Default variables for Transcription

In [2]:
DEEPSPEECH_MODEL_FILE=r"models/deepspeech-0.9.3-models.tflite" #add model to be downloaded to this location
OUTPUT_TRANSCRIPT_FILE=r"output/transcript.txt"

Default variables for Summarisation

In [3]:
PYTORCH_MODEL_URL=r"https://cdn-lfs.huggingface.co/facebook/bart-large-cnn/2ac2745c02ac987d82c78a14b426de58d5e4178ae8039ba1c6881eccff3e82f1"
PYTORCH_MODEL_FILE=r"models/bart-large-cnn/pytorch_model.bin"
PYTORCH_MODEL_DIR = r"models\bart-large-cnn"
OUTPUT_SUMMARISED_FILE=r"output/summarised_text.txt"

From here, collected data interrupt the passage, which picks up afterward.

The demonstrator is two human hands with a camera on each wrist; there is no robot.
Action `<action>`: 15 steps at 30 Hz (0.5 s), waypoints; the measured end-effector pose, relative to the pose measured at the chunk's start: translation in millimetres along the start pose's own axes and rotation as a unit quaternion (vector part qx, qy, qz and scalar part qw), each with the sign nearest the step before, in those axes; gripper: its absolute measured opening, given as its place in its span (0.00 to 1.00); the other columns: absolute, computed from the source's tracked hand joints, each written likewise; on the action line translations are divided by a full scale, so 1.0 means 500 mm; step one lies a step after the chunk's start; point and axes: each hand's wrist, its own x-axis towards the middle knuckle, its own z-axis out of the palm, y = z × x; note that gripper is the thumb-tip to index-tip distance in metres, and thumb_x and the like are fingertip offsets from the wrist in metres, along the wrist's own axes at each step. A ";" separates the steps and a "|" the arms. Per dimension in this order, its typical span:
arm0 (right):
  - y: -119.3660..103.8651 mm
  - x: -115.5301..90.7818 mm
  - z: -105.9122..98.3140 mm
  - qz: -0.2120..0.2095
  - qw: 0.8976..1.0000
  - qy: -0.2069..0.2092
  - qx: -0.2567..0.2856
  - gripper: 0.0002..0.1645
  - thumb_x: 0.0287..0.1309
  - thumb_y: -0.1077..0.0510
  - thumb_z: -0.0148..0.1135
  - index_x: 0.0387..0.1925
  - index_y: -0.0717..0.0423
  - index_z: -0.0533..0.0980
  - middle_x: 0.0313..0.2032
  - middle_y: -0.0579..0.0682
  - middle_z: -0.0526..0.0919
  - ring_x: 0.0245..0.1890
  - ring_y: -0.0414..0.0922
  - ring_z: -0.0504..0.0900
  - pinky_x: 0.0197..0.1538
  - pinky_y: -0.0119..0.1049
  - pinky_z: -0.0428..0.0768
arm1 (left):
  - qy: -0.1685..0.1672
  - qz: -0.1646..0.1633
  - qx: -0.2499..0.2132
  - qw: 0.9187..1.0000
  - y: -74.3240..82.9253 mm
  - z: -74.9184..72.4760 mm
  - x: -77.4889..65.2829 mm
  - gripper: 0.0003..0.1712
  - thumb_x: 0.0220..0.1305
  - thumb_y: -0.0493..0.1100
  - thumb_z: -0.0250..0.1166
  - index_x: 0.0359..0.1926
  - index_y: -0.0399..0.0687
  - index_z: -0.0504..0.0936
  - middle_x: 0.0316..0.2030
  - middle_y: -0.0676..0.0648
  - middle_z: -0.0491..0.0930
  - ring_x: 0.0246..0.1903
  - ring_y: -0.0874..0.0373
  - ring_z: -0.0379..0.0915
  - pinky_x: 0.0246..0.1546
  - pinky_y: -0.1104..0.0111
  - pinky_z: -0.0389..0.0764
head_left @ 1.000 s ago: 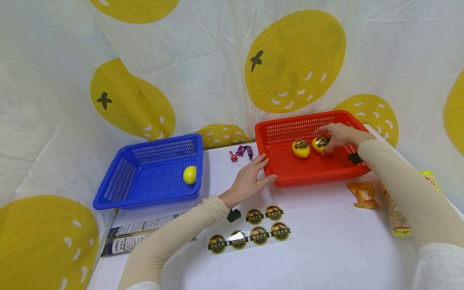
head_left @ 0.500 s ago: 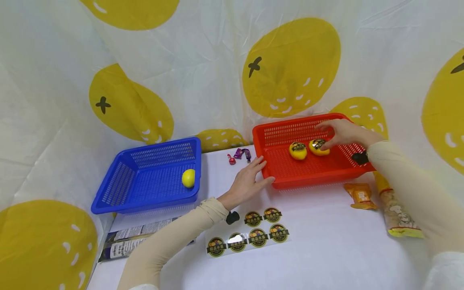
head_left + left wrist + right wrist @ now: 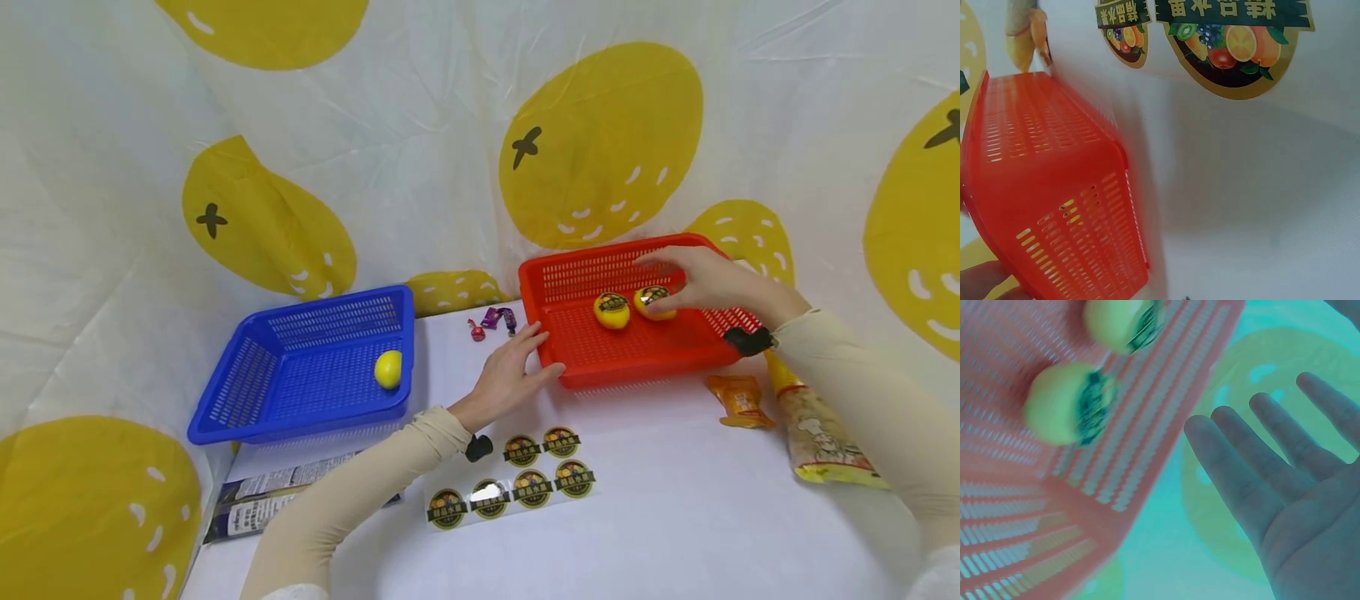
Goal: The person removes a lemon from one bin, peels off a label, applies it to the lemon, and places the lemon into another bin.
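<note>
Two yellow lemons lie in the red basket, each bearing a round black-and-gold sticker. My right hand hovers above the basket with fingers spread, its thumb overlapping the right lemon in the head view. Beside it sits the left lemon. In the right wrist view the palm holds nothing and both lemons are apart from the fingers. My left hand touches the red basket's left end with relaxed, extended fingers. In the left wrist view only its fingertips show, at the basket's rim.
A blue basket at the left holds one lemon with no sticker visible. The sticker sheet lies in front. Small candies are behind. An orange packet and a snack bag lie right; dark packages lie left.
My right hand has lifted off the right lemon and its fingers have spread wider. The lemon stays in the basket. My left hand keeps its place at the basket's end.
</note>
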 end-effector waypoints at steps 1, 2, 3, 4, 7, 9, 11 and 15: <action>-0.010 -0.001 0.002 -0.013 1.000 0.004 -0.004 0.47 0.49 0.42 0.81 0.68 0.51 0.73 0.68 0.58 0.75 0.64 0.56 0.72 0.63 0.62 0.77 | 0.001 -0.002 0.000 1.000 -0.001 -0.001 -0.001 0.39 0.71 0.61 0.63 0.73 0.42 0.70 0.78 0.45 0.62 0.77 0.49 0.60 0.76 0.54 0.66; -0.020 -0.002 0.005 -0.026 1.000 0.009 -0.006 0.47 0.48 0.43 0.81 0.68 0.51 0.73 0.67 0.57 0.75 0.63 0.55 0.73 0.62 0.60 0.78 | 0.003 -0.004 -0.001 1.000 -0.002 -0.003 -0.002 0.40 0.70 0.61 0.63 0.73 0.42 0.70 0.78 0.45 0.62 0.77 0.49 0.60 0.76 0.54 0.66; -0.030 -0.002 0.008 -0.040 0.999 0.013 -0.010 0.46 0.48 0.43 0.81 0.68 0.51 0.74 0.66 0.56 0.76 0.62 0.54 0.74 0.61 0.58 0.79 | 0.004 -0.006 0.000 1.000 -0.002 -0.005 -0.003 0.40 0.70 0.61 0.63 0.73 0.43 0.70 0.78 0.45 0.62 0.77 0.49 0.60 0.76 0.54 0.66; -0.040 -0.002 0.011 -0.053 0.998 0.017 -0.011 0.46 0.48 0.43 0.81 0.67 0.50 0.74 0.65 0.55 0.78 0.61 0.52 0.76 0.59 0.56 0.81 | 0.005 -0.008 0.000 1.000 -0.002 -0.008 -0.005 0.40 0.70 0.62 0.63 0.74 0.43 0.69 0.78 0.45 0.62 0.77 0.49 0.60 0.76 0.54 0.66; -0.070 0.000 0.022 -0.089 0.996 0.027 -0.002 0.44 0.47 0.46 0.83 0.65 0.50 0.76 0.61 0.50 0.81 0.58 0.48 0.80 0.57 0.50 0.84 | 0.012 -0.010 0.002 1.000 -0.003 -0.020 -0.010 0.41 0.69 0.62 0.64 0.74 0.45 0.68 0.78 0.45 0.62 0.77 0.49 0.60 0.76 0.53 0.67; -0.089 0.001 0.029 -0.103 0.994 0.029 0.004 0.43 0.47 0.47 0.83 0.65 0.51 0.76 0.60 0.49 0.82 0.57 0.47 0.81 0.53 0.48 0.87 | 0.016 -0.008 0.000 1.000 -0.003 -0.030 -0.015 0.42 0.69 0.62 0.64 0.75 0.46 0.68 0.78 0.45 0.62 0.77 0.49 0.60 0.76 0.51 0.66; -0.106 0.004 0.036 -0.112 0.993 0.028 0.005 0.42 0.47 0.48 0.83 0.64 0.51 0.76 0.59 0.49 0.82 0.56 0.47 0.81 0.52 0.47 0.88 | 0.018 -0.006 -0.003 1.000 -0.002 -0.042 -0.021 0.42 0.69 0.61 0.64 0.75 0.47 0.67 0.78 0.44 0.62 0.77 0.48 0.60 0.75 0.49 0.66; -0.132 0.019 0.051 -0.132 0.991 0.020 0.006 0.42 0.48 0.49 0.82 0.64 0.51 0.76 0.59 0.50 0.82 0.55 0.47 0.81 0.51 0.45 0.88 | 0.019 -0.006 -0.001 1.000 0.000 -0.069 -0.034 0.41 0.69 0.59 0.65 0.76 0.47 0.67 0.78 0.43 0.62 0.77 0.47 0.59 0.75 0.48 0.66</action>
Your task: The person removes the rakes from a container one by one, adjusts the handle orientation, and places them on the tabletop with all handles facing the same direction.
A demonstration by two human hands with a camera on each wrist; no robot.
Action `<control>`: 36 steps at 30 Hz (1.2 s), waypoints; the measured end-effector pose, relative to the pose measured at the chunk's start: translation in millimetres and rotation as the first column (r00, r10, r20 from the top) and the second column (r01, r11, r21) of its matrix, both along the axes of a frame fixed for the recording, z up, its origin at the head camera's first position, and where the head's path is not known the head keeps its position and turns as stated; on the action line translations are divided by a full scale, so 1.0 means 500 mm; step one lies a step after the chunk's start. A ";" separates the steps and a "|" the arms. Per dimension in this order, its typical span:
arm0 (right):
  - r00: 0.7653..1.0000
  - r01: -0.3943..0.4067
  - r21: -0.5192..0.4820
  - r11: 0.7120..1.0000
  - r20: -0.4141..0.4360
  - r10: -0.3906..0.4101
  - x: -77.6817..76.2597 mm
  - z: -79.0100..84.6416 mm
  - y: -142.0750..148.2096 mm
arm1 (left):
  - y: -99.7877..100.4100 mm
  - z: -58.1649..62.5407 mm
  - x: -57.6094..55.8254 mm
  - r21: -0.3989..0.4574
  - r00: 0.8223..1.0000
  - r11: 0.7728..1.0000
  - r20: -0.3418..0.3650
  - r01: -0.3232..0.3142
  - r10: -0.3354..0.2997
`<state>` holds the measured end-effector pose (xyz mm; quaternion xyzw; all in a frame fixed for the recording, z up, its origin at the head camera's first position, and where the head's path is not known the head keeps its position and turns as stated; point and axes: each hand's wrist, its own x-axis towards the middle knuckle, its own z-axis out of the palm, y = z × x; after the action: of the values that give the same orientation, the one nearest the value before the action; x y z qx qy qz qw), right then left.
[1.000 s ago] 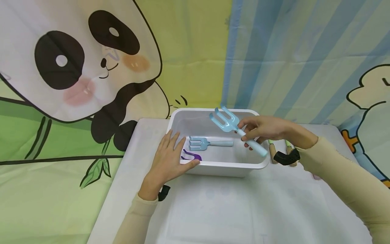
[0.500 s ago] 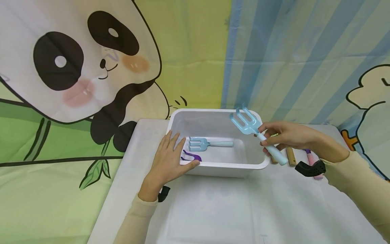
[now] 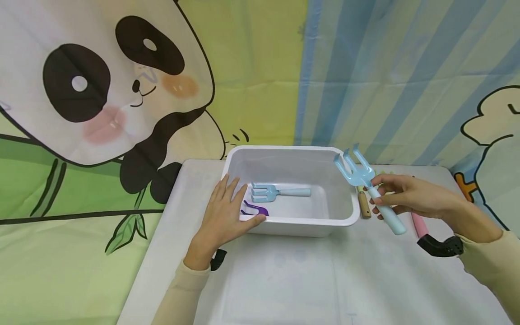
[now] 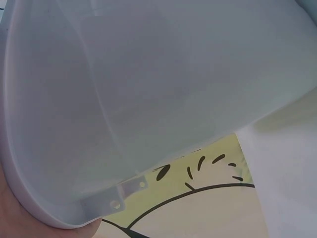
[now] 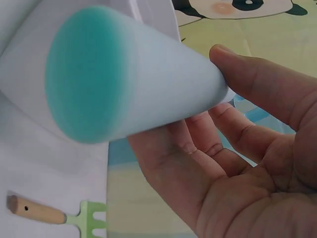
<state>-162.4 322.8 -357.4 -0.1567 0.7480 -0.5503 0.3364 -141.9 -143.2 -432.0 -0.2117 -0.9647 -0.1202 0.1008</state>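
My right hand (image 3: 422,198) holds a light blue hand fork (image 3: 360,176) by its handle, thumb on one side and fingers on the other. Its tines point up and away, over the right end of a white plastic tub (image 3: 284,160). The handle's rounded end (image 5: 84,74) fills much of the right wrist view. Spread over the tub's near left corner, my left hand (image 3: 223,216) rests on the rim with its fingers extended. Inside the tub lie a second light blue hand fork (image 3: 294,192) and a purple pronged piece (image 3: 262,211), partly hidden by the front wall.
Right of the tub on the white table (image 3: 284,280) lies a wooden-handled tool (image 3: 364,205). A green fork with a wooden handle (image 5: 37,210) shows in the right wrist view. A pink handle (image 3: 420,224) sticks out below my right hand. A printed cloth (image 3: 260,67) hangs behind.
My right hand has carried the blue hand fork rightward and somewhat nearer, from over the tub to past its right end. My left hand stays at the rim.
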 end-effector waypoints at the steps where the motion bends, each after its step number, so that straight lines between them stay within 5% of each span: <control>1: 1.000 0.008 -0.003 1.000 0.006 -0.008 0.004 -0.004 0.006 | 0.000 0.000 0.000 -0.001 1.000 1.000 0.001 -0.002 0.002; 14: 0.997 0.058 -0.063 0.996 0.059 -0.054 0.058 -0.074 0.072 | 0.000 -0.003 0.000 -0.017 1.000 1.000 0.001 -0.005 0.005; 23: 0.986 0.135 -0.123 0.983 0.119 -0.120 0.100 -0.162 0.090 | 0.002 -0.004 0.001 0.000 1.000 1.000 -0.015 0.003 -0.003; 36: 0.944 0.267 -0.128 0.955 0.231 -0.233 0.144 -0.250 0.088 | 0.000 -0.006 0.001 0.010 0.999 1.000 -0.034 0.007 -0.007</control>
<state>-90.2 366.9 -482.5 -0.0263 0.6753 -0.6598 0.3285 -141.3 -143.0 -434.7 -0.2166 -0.9614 -0.1220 0.1177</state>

#### Transcribe speech into text

In [4]:
import IPython
IPython.display.Audio(INPUT_AUDIO_FILE)

Use deepspeech model to convert a speech file (e.g., speech.wav) into text file transcript.txt

In [5]:
!deepspeech --model {DEEPSPEECH_MODEL_FILE} --audio {INPUT_AUDIO_FILE} > {OUTPUT_TRANSCRIPT_FILE}

Loading model from file models/deepspeech-0.9.3-models.tflite
TensorFlow: v2.3.0-6-g23ad988fcd
DeepSpeech: v0.9.3-0-gf2e9c858
Loaded model in 0.0169s.
Running inference.
Inference took 50.301s for 67.892s audio file.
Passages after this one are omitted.